County Sales Tax Raise to Expand and Renovate Jail to Appear on Aug. 23 Ballot | New

In less than two weeks, Garfield County residents will consider a sales tax increase to expand and renovate the overcrowded county jail.

Voters in the upcoming Aug. 23 primary election will see a proposal on their ballots to raise county sales tax by 0.30 percent, or 30 cents on every $100 spent, for 20 years to Effective January 1, 2023, to fund the operation, maintenance, construction, equipping and improvement of the Garfield County Detention Center and its facilities.

Jail Administrator Ben Crooks first proposed the approximately $8.5 million expansion and renovation to county commissioners in February and has spent the past few months meeting with various stakeholders and community members across the Garfield County to present the plan.

If passed, about $2.7 million of American Rescue Plan Act funds would also be earmarked for the expansion and renovation.

Crooks, who was a private consultant for strategic correctional planning and spent 10 years working with the federal government in Mexico and its prison system before moving to Enid, said the prison had been overcapacity for more than a decade since its opened in 2005, which is why he said expansion and renovation were needed.

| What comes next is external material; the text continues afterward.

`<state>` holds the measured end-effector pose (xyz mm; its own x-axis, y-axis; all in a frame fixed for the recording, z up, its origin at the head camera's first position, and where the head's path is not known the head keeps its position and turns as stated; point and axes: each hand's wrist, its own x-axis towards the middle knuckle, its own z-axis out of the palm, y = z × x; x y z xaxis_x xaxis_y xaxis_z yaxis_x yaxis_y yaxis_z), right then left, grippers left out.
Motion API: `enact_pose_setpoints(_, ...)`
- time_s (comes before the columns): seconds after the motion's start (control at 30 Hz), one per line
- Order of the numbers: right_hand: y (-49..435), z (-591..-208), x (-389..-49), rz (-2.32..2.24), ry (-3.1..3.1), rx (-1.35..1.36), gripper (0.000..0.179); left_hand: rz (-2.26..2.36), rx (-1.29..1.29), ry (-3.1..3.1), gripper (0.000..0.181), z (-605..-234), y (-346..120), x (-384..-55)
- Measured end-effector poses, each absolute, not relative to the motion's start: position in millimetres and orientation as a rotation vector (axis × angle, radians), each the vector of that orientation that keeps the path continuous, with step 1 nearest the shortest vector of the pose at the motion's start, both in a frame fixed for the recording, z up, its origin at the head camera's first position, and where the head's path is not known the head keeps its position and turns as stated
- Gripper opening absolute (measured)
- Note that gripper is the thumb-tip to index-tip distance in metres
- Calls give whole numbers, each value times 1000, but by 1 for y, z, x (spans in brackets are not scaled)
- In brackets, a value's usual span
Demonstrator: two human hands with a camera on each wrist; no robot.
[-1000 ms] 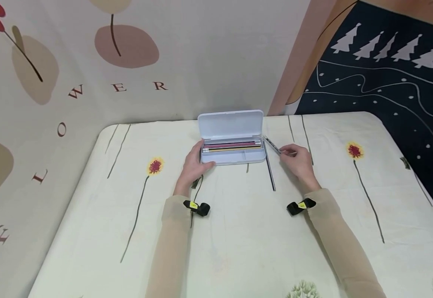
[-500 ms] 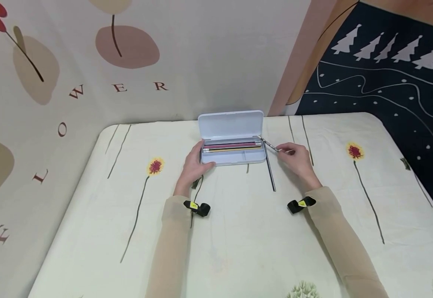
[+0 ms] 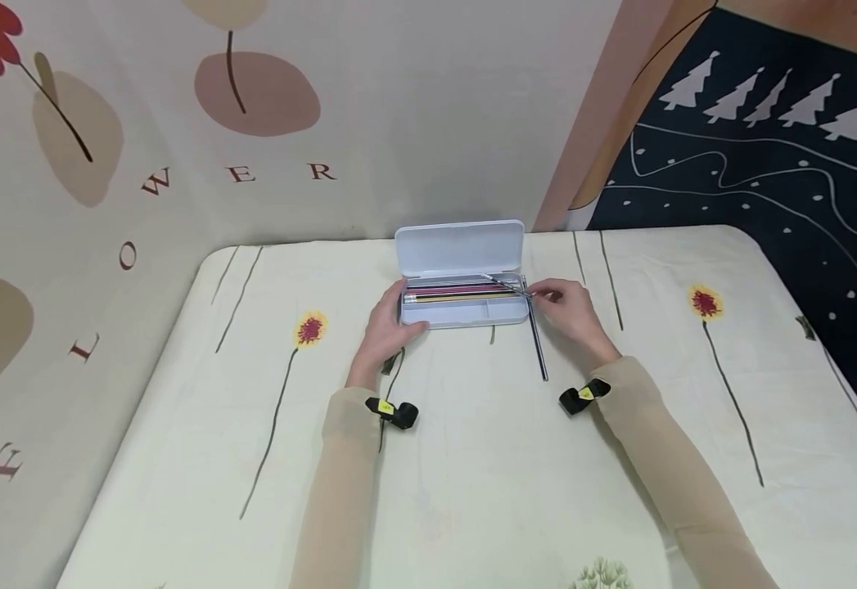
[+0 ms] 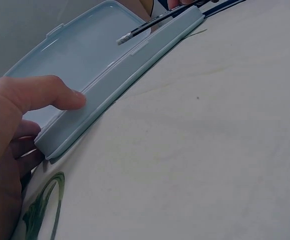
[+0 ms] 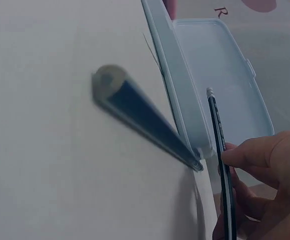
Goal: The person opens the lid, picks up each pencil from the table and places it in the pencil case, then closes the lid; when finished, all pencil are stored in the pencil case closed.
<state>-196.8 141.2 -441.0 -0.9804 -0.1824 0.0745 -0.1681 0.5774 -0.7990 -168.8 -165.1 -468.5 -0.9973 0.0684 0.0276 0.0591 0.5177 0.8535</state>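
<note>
A pale blue pencil case lies with its lid raised, several pencils in its long compartment. My left hand grips the case's left end, thumb on the front wall and fingers round the end. Between thumb and fingers, my right hand pinches a dark patterned pencil at the case's right end. Its eraser end points left over the compartment, tilted to the case's length. A second dark pencil rests beside the case's right end, on the cloth below my right hand.
Under everything is a white cloth printed with flowers. Just behind the case rises a printed wall. A dark panel with white trees borders the right side.
My right hand has moved left toward the case with the pencil, whose eraser end has passed from outside the right end to above the compartment. My left hand stays on the case.
</note>
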Motion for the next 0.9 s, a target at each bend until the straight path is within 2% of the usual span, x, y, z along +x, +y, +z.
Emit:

Ben Crooks is administrator of the Garfield County Detention Center. (Billy Hefton/Enid News & Eagle)


An increasingly overcrowded prison

The GCDF has exceeded operating capacity of 193 beds for more than 10 consecutive years, Crooks said. It has also exceeded the design capacity of 232 beds for nine of the last 11 years.

“That means we have a lot of people on the floor almost every day,” Crooks said. “(Overcrowding) means you’re going to have more incidents, more potential lawsuits and more risk of liability.”

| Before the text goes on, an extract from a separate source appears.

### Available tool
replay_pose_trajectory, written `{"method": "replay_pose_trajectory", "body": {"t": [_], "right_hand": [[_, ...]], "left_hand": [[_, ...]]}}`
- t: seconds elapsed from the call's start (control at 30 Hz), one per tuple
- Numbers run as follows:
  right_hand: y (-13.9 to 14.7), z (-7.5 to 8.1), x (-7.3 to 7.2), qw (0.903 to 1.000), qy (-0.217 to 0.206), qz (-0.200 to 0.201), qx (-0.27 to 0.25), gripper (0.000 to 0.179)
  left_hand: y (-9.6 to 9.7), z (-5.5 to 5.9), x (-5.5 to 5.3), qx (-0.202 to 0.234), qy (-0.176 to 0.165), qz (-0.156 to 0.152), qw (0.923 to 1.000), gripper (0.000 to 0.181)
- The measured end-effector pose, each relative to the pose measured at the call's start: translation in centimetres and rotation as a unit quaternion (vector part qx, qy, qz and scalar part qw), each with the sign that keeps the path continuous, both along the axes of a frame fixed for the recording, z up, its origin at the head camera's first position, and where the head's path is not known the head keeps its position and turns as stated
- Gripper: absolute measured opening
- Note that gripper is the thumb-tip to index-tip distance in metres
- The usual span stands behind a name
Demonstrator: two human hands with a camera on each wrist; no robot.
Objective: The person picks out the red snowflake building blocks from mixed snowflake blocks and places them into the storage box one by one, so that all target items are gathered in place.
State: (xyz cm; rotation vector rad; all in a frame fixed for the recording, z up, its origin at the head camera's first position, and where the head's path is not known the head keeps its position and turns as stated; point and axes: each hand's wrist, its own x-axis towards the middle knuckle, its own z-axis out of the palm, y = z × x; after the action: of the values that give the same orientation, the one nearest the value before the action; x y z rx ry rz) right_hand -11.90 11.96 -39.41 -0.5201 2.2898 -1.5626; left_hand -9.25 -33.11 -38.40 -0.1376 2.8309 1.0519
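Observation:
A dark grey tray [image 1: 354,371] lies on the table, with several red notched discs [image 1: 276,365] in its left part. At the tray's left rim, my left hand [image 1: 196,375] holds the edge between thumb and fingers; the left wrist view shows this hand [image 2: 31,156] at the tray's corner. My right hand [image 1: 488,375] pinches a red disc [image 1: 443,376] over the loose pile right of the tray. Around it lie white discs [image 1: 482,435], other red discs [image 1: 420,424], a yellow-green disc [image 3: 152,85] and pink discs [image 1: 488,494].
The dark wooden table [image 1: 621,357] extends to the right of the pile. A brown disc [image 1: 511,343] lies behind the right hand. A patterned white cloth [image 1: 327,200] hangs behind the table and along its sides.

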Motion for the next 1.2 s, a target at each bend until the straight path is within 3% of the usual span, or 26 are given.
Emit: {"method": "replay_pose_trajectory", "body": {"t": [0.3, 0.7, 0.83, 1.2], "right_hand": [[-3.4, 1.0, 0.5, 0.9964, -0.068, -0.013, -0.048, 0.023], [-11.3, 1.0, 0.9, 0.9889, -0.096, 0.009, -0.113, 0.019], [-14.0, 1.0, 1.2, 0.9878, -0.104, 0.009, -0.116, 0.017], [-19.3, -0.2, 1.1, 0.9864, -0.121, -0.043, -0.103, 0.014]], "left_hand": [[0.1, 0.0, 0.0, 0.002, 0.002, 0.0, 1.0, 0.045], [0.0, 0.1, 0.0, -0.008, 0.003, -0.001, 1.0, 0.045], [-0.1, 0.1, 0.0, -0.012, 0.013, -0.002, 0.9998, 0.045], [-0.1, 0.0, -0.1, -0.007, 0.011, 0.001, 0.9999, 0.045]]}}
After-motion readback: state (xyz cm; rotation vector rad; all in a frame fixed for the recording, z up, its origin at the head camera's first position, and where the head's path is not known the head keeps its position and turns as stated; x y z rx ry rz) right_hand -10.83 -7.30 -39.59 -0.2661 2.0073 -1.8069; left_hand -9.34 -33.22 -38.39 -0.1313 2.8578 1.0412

The number of detainees as of FridayAugust 12, was approximately 242, and the highest GCDF reached was 285 inmates, including approximately 70 inmates awaiting release by the Department of Corrections.

GCDF, located at 1020 S. 10th, was designed for maximum guard beds only, which is the highest classification and most expensive to build.

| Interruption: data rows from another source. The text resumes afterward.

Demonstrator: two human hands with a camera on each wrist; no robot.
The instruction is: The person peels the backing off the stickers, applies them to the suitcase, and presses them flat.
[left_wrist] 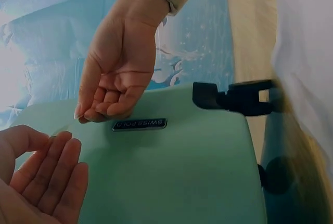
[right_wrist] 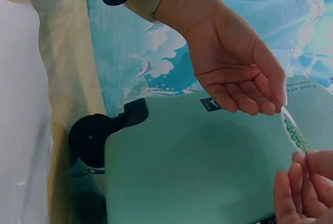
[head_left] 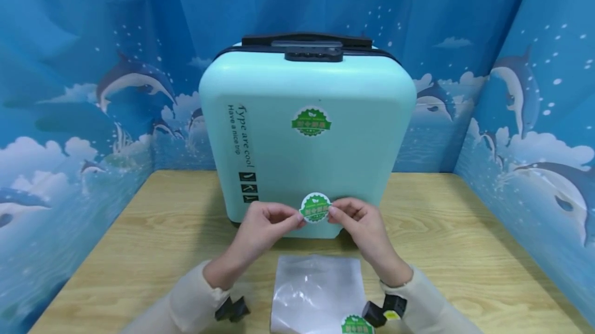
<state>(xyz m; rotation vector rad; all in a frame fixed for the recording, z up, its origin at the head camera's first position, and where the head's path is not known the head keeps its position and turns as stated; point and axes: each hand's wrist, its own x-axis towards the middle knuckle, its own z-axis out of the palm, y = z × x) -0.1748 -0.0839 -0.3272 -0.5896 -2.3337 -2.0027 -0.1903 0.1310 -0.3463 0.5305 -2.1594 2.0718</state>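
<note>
- Backdrop (head_left: 69, 60): blue fabric printed with dolphins, clouds and water, hung behind and on both sides of the table.
- Table (head_left: 432, 236): pale wood grain, stretching out ahead of the person.
- Suitcase (head_left: 362, 153): mint green, upright on the table, broad face toward the person; black handle (head_left: 307, 41) and combination lock (head_left: 314, 55) on top; dark lettering (head_left: 240, 135), "Type are cool / Have a nice trip", running down one side.
- Sheet (head_left: 316, 292): pale, glossy, flat on the table in front of the suitcase, between the forearms.
- Left hand (head_left: 262, 228): cream sleeve; thumb and forefinger pinching the left edge of the held sticker (head_left: 315, 207).
- Right hand (head_left: 364, 228): cream sleeve; thumb and forefinger pinching the same sticker's right edge.
- Applied sticker (head_left: 311, 121): round, green and white, on the upper middle of the suitcase's face.
- Held sticker: matching design, upright between both hands, before the lower part of that face; contact with the shell I cannot tell.
- Third sticker (head_left: 357, 324): at the sheet's near right corner, partly cut off from sight.
</note>
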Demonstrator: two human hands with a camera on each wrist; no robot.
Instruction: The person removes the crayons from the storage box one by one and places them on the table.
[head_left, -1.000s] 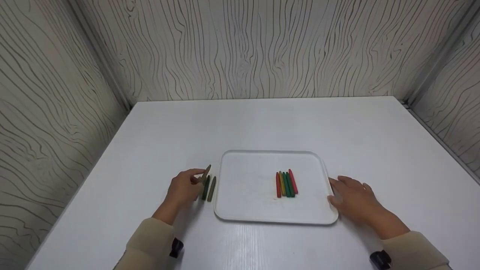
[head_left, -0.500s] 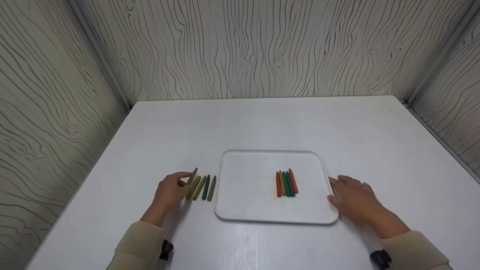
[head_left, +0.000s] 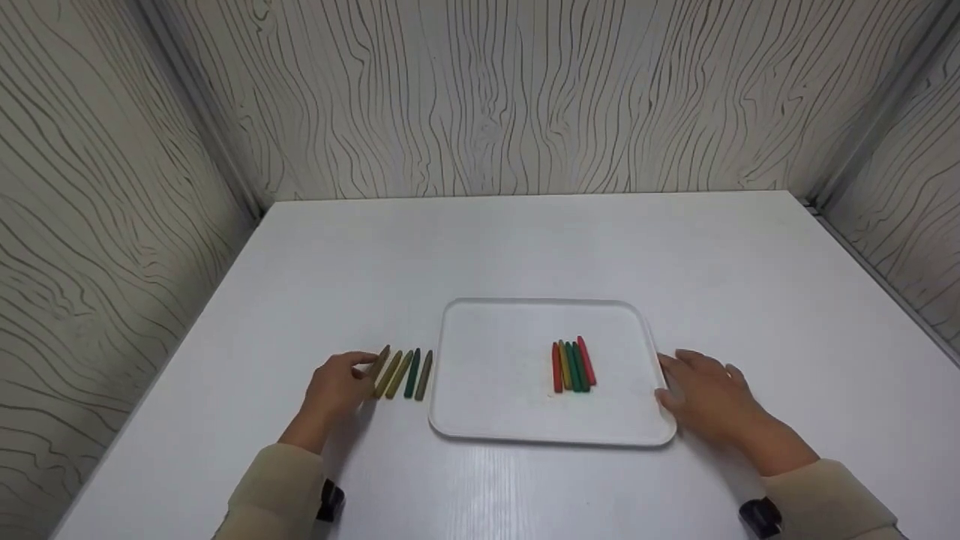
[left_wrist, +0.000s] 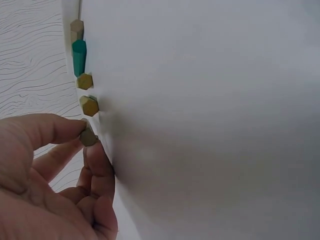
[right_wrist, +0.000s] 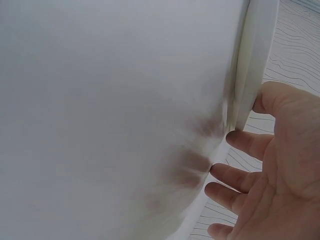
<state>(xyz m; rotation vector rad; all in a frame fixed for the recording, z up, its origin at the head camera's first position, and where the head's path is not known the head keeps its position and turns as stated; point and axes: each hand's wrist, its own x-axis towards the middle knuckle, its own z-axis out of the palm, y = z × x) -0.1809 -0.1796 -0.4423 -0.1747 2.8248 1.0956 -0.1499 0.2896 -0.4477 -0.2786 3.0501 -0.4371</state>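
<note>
While the left hand (head_left: 330, 391) pinches the leftmost brown, hexagonal, wax-looking crayon (head_left: 382, 361) between thumb and fingertips, left of the white rectangular plastic-looking tray (head_left: 491, 367), the right hand (head_left: 712, 401) touches the tray's edge, fingers loosely extended. Crayon likely light, stiff, snappable; best held mid-length.

One tray (head_left: 487, 405) touched the right hand (head_left: 709, 397) and bore five crayons (head_left: 572, 367) off to that hand's left, while one crayon (head_left: 382, 361) was pinched in the left hand (head_left: 331, 390) and four loose crayons (head_left: 412, 373) lay side by side just right of that hand.
</note>
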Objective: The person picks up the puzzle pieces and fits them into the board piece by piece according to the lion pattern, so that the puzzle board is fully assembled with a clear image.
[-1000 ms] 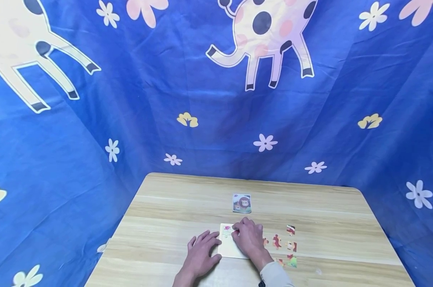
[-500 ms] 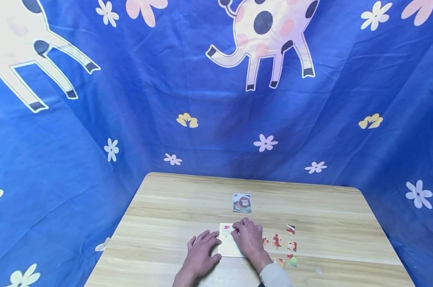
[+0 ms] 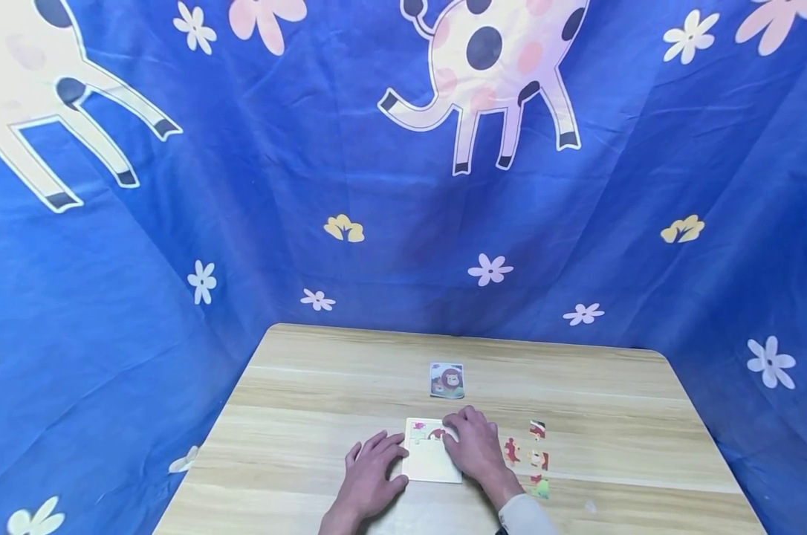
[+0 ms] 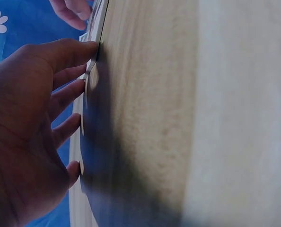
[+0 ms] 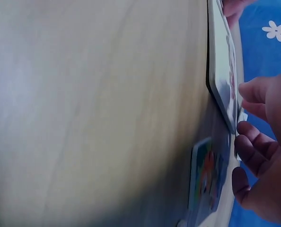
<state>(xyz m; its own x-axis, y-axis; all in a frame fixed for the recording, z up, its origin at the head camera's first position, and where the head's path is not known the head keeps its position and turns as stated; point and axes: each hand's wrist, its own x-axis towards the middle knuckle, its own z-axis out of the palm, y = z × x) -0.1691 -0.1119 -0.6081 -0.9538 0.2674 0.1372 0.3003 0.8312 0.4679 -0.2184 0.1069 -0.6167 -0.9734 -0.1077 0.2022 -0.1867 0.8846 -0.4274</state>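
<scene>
A pale square puzzle tray (image 3: pixel 430 467) lies on the table in front of me. In its far left corner sits a jigsaw piece with a pink patch (image 3: pixel 419 428), and beside it lies a jigsaw piece with reddish brown (image 3: pixel 436 434). My left hand (image 3: pixel 373 474) rests at the tray's left side, fingers spread; the left wrist view shows its thumb (image 4: pixel 86 49) against the tray's edge. My right hand (image 3: pixel 478 447) is over the tray's far right part, its fingertips close beside the reddish-brown piece. In the right wrist view its fingers (image 5: pixel 251 149) are loosely bent with nothing between them.
Several loose jigsaw pieces lie right of my right hand, among them a red one (image 3: pixel 513 451) and a green one (image 3: pixel 540 487). Beyond the tray lies a picture card with a lion (image 3: pixel 447 380). A blue patterned curtain (image 3: pixel 377 163) hangs behind the wooden table (image 3: pixel 597 423).
My right hand has shifted slightly right and let go of the reddish-brown jigsaw piece, which now shows on the tray. The left hand has stayed at the tray's left edge.
</scene>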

Crooks said that at that time, in the mid-1990s and 2000s, other prisons being built had all three classifications: maximum, medium and minimum.

“We have more maximum guard beds than we know what to do with,” Crooks said. “We need dormitories – low-cost, low-custody housing units to accommodate some of the non-violent offenders we have.”

One of the problems with overcrowding, Crooks said, is that nonviolent offenders are housed with violent offenders because there’s no more room, and sometimes they become victims themselves.

The proposal would expand the prison by 82 beds in dormitory-style accommodation, add 16,000 square feet and renovate part of the current 45,000 square foot building.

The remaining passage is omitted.